Instructions for the task: Set down exactly the lines below, starting at the one that contains "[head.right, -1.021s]" and ending at the one that contains "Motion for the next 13", with both of those lines included and nothing else.

(Stored data entries)

----------------

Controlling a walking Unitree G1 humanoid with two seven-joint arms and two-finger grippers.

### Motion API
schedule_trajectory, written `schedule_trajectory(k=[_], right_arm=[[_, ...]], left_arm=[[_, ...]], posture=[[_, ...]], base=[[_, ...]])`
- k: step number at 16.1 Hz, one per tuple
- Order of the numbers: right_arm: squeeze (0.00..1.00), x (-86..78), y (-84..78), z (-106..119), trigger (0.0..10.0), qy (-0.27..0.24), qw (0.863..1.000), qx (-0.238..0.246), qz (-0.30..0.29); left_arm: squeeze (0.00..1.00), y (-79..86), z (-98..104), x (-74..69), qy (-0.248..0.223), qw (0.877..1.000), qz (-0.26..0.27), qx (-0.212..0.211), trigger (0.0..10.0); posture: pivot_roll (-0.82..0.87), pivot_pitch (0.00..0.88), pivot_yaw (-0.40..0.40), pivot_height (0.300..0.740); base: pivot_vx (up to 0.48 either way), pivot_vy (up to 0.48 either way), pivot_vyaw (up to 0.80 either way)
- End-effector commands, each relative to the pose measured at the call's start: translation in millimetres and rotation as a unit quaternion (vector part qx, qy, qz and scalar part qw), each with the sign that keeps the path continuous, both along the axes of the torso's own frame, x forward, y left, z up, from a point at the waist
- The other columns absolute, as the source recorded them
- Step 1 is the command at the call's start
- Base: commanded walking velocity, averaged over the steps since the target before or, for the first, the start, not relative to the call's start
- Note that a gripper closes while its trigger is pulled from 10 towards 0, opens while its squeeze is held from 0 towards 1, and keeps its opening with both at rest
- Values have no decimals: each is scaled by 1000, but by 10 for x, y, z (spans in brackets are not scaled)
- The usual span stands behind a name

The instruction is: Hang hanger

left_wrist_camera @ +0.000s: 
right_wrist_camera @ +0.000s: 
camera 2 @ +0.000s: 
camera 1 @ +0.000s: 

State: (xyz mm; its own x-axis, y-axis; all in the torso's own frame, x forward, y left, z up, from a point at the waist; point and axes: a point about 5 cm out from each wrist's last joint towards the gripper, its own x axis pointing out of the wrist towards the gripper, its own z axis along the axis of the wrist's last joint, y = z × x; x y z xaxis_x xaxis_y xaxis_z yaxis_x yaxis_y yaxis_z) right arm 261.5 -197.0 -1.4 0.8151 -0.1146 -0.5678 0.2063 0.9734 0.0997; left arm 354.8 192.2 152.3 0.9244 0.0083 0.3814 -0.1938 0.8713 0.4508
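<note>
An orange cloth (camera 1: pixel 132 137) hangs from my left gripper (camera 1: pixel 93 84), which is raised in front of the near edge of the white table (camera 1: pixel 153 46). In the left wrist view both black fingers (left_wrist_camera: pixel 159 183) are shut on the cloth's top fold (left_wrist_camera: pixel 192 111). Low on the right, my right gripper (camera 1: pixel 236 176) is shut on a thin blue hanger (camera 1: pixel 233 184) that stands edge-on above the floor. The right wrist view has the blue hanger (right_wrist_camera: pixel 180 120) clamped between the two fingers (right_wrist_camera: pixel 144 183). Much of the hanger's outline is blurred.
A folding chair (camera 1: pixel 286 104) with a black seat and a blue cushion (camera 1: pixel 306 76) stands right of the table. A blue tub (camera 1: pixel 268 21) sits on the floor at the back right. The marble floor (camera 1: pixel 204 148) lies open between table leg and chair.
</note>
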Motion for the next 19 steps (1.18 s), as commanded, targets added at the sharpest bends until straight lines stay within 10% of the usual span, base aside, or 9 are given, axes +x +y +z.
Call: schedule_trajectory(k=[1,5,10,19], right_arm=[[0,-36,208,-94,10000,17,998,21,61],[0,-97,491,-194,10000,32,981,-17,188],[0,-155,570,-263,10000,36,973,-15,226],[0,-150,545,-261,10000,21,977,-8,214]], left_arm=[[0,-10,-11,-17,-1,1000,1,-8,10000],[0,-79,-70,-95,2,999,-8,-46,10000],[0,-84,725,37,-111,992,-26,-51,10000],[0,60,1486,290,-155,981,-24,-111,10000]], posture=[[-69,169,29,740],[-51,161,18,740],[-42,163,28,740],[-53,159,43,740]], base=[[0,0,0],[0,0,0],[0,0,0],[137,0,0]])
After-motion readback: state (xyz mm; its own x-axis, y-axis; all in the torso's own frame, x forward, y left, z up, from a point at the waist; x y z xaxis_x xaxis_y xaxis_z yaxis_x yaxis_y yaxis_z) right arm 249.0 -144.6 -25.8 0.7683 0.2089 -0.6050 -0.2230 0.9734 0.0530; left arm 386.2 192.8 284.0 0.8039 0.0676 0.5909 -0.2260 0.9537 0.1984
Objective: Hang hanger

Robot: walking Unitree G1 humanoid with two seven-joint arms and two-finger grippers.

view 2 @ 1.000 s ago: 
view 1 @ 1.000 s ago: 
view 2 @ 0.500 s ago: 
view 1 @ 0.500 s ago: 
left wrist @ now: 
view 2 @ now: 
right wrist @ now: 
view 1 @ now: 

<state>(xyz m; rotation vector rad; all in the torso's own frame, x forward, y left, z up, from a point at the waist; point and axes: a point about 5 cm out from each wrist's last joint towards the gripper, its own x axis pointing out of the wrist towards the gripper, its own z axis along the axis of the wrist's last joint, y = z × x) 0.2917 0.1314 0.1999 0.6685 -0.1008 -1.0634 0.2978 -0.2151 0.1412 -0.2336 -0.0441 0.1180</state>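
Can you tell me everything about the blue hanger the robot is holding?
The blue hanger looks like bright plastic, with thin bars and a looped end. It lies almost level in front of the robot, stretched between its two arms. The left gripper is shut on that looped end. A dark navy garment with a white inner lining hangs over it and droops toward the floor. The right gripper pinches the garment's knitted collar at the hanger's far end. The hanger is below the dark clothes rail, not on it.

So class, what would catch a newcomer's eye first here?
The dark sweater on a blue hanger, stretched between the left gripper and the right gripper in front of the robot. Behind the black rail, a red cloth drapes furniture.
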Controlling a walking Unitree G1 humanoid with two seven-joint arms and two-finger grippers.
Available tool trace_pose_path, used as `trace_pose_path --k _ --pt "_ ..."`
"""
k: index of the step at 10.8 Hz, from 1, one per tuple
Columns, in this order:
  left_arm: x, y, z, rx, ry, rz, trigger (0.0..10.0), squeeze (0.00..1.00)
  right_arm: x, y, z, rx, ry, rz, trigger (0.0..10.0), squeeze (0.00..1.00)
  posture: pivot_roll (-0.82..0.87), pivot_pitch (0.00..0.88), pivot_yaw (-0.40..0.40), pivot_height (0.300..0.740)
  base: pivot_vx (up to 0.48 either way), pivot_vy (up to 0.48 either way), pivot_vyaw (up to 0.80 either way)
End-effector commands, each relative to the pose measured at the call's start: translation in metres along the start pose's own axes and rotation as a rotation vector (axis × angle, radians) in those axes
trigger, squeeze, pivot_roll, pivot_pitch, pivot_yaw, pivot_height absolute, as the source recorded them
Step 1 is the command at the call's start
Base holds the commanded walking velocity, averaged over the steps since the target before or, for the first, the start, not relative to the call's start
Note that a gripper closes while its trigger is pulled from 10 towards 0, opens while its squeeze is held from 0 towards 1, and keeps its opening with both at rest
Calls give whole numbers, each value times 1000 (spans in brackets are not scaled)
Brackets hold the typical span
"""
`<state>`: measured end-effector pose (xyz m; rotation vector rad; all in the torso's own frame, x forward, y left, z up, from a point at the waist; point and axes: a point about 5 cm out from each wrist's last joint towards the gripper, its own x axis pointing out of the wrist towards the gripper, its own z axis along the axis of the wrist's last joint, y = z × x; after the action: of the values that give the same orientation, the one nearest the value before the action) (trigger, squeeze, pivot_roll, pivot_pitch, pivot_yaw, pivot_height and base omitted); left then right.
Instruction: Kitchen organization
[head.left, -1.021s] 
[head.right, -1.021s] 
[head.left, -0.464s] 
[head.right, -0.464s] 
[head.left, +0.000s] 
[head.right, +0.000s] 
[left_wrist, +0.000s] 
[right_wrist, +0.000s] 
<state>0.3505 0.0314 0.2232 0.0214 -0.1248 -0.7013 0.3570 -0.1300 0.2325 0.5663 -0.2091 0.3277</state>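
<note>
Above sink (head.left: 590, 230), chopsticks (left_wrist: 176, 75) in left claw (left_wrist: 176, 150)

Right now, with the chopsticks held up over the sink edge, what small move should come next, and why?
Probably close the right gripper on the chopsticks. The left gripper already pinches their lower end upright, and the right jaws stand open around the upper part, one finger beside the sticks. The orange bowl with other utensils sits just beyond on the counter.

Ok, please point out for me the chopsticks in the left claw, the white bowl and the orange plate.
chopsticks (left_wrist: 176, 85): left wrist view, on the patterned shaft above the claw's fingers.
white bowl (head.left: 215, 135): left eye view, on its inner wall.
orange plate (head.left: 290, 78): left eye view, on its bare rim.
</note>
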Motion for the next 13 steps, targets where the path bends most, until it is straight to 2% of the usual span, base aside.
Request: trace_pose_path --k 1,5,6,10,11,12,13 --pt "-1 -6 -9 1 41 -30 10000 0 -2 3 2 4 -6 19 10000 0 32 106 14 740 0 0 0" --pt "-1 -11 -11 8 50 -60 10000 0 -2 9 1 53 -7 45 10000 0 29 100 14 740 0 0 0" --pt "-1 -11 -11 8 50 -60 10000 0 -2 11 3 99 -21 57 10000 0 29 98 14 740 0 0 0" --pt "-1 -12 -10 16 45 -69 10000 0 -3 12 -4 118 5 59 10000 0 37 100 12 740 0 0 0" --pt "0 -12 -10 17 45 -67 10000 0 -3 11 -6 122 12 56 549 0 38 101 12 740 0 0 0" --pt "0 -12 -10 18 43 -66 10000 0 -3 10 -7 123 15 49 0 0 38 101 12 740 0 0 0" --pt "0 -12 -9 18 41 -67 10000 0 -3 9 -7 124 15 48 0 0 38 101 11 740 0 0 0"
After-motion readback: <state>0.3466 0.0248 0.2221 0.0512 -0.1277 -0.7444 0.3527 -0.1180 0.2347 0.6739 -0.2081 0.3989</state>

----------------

The answer:
[head.right, -1.021s] 
[head.left, -0.464s] 
[head.right, -0.464s] 
[head.left, +0.000s] 
[head.right, +0.000s] 
[left_wrist, +0.000s] 
[right_wrist, +0.000s] 
<state>0.3505 0.0314 0.2232 0.0214 -0.1248 -0.7013 0.3570 -0.1300 0.2325 0.5663 -0.2091 0.3277</state>
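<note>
Above sink (head.left: 590, 230), chopsticks (left_wrist: 176, 75) in left claw (left_wrist: 176, 150)

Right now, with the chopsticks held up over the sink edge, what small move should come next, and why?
Probably close the right gripper on the chopsticks. The left gripper already pinches their lower end upright, and the right jaws stand open around the upper part, one finger beside the sticks. The orange bowl with other utensils sits just beyond on the counter.

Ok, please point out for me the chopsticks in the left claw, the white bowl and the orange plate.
chopsticks (left_wrist: 176, 85): left wrist view, on the patterned shaft above the claw's fingers.
white bowl (head.left: 215, 135): left eye view, on its inner wall.
orange plate (head.left: 290, 78): left eye view, on its bare rim.
</note>
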Motion for the next 13 steps, targets where the path bends most, until it is straight to 2% of the usual span, base aside.

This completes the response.